Oh Heart, apprehension I feel... stricken with a disconcerting awe... afraid to even turn my head as if in the company of the most dreaded foe. This understanding of fear and it's subtle nature of deceit... Oh Heart, the invisible enemy makes me cringe even though your protective awakenings have enarmoured me. But I look around to my Brothers and Sisters and a tear begins to fall, for so many I see do not possess the liberating word. For a man to fight the invisible enemy is demanding enough, but a blind man trying to fight the same battle makes me fall to my knees and bury my face in my hands. He is most wretched of all since he cannot even search for assistance. He calls in darkness not knowing in which direction to call. He knows not who to call to for he knows not who is at hand.
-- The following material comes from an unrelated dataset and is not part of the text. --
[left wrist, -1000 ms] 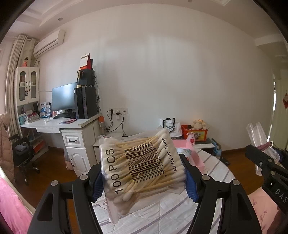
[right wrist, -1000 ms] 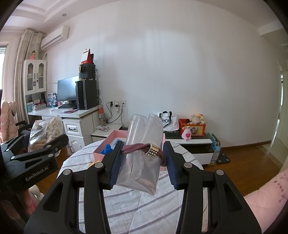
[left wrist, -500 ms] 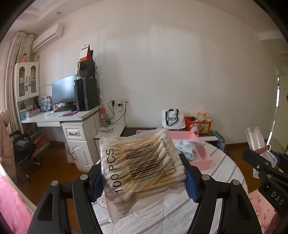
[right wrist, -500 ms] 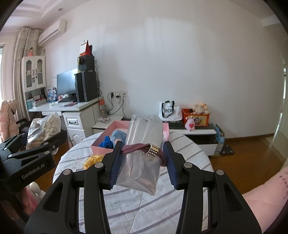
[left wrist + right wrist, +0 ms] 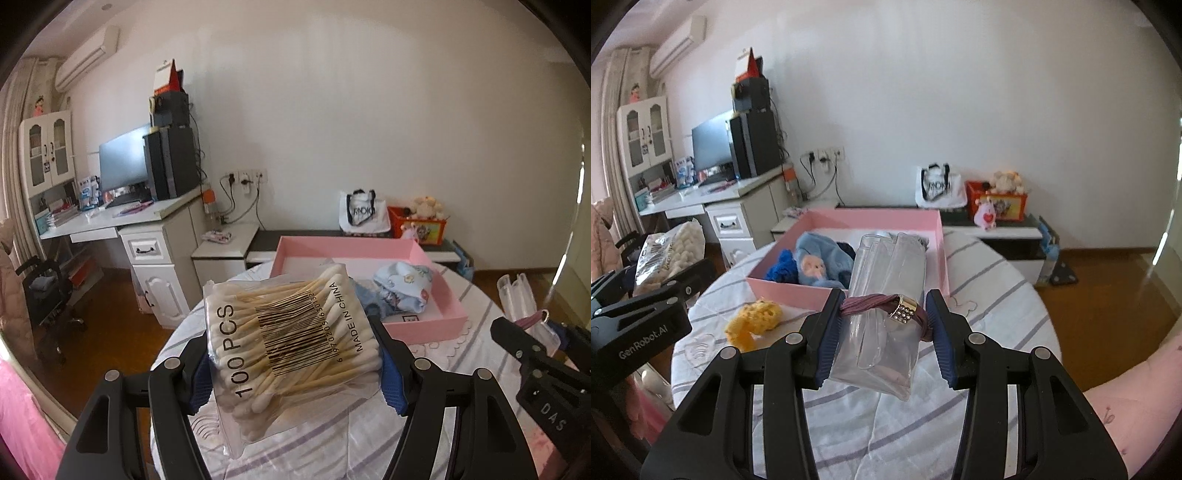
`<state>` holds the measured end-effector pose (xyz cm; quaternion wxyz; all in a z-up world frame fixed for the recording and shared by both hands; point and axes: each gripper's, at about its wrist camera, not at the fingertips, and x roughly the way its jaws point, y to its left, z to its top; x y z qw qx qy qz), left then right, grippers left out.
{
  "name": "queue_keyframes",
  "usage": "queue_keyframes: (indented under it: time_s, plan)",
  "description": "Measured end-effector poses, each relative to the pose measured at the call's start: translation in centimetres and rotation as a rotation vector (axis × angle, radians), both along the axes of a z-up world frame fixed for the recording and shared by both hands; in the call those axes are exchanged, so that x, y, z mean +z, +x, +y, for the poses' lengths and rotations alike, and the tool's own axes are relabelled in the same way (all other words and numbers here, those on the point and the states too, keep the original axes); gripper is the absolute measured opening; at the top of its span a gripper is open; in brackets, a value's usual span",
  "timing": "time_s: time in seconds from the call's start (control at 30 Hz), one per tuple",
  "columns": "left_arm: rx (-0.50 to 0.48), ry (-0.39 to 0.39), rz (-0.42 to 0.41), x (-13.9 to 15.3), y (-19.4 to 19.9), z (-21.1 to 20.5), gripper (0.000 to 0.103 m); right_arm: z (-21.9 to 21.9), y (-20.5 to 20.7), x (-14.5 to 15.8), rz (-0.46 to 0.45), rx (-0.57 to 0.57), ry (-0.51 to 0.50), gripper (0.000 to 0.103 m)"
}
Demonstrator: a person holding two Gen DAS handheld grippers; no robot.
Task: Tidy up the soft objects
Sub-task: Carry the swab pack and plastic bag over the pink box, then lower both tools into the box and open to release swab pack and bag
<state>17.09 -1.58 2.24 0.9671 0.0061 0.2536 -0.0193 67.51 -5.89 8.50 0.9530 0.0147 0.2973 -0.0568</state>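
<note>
My left gripper (image 5: 295,363) is shut on a clear bag of cotton swabs (image 5: 291,343) marked "100 PCS", held above the near left part of the round table. My right gripper (image 5: 884,325) is shut on a clear plastic pouch (image 5: 882,295) wrapped by a purple corded band with a gold clasp (image 5: 904,309), held just in front of the pink box (image 5: 849,218). The box holds a light blue plush (image 5: 820,264), a dark blue knit piece (image 5: 781,269) and a patterned blue cloth (image 5: 404,286). A yellow knit item (image 5: 753,319) lies on the cloth left of my right gripper.
The round table has a white cloth with purple stripes (image 5: 990,295). Behind it stand a white desk with monitor (image 5: 122,162), a low dark bench with a white tote bag (image 5: 362,214) and an orange toy box (image 5: 419,227). Wooden floor lies to the right (image 5: 1108,273).
Both grippers have tilted down and moved closer to the table, so the pink box and its contents show more fully. Both still hold the same items.
</note>
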Motion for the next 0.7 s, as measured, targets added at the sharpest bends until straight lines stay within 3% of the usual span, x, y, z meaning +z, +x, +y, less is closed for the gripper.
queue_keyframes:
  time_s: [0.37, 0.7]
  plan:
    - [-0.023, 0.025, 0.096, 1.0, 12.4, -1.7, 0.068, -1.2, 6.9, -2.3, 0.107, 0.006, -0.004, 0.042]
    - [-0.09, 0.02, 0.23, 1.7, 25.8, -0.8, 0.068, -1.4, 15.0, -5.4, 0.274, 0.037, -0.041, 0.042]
It is indeed a saddening thought.

But wait!... As I speak these very words, a new light begins to dawn within me and I am called away from my distressing thoughts by blessed memories of ancient wisdom. "Blessed are the humble". "Blessed are the meek for they shall inherit the earth". Oh Heart, now I understand these phrases. The meek... the kind hearted who remain in their kindness amid life's madness are unknowingly very courageous.

Oh to possess such kind and simple natures whilst ignorantly bearing the burden of ignorance. What honor they are truly worthy of. What strength in their humility. To think that my understanding could further expand from such soft simplicity. Such as it was for myself before you came to me with the lamp of knowledge. Oh Heart, what should I do when I see the blind man fighting ? What can I do ?... How can I help ?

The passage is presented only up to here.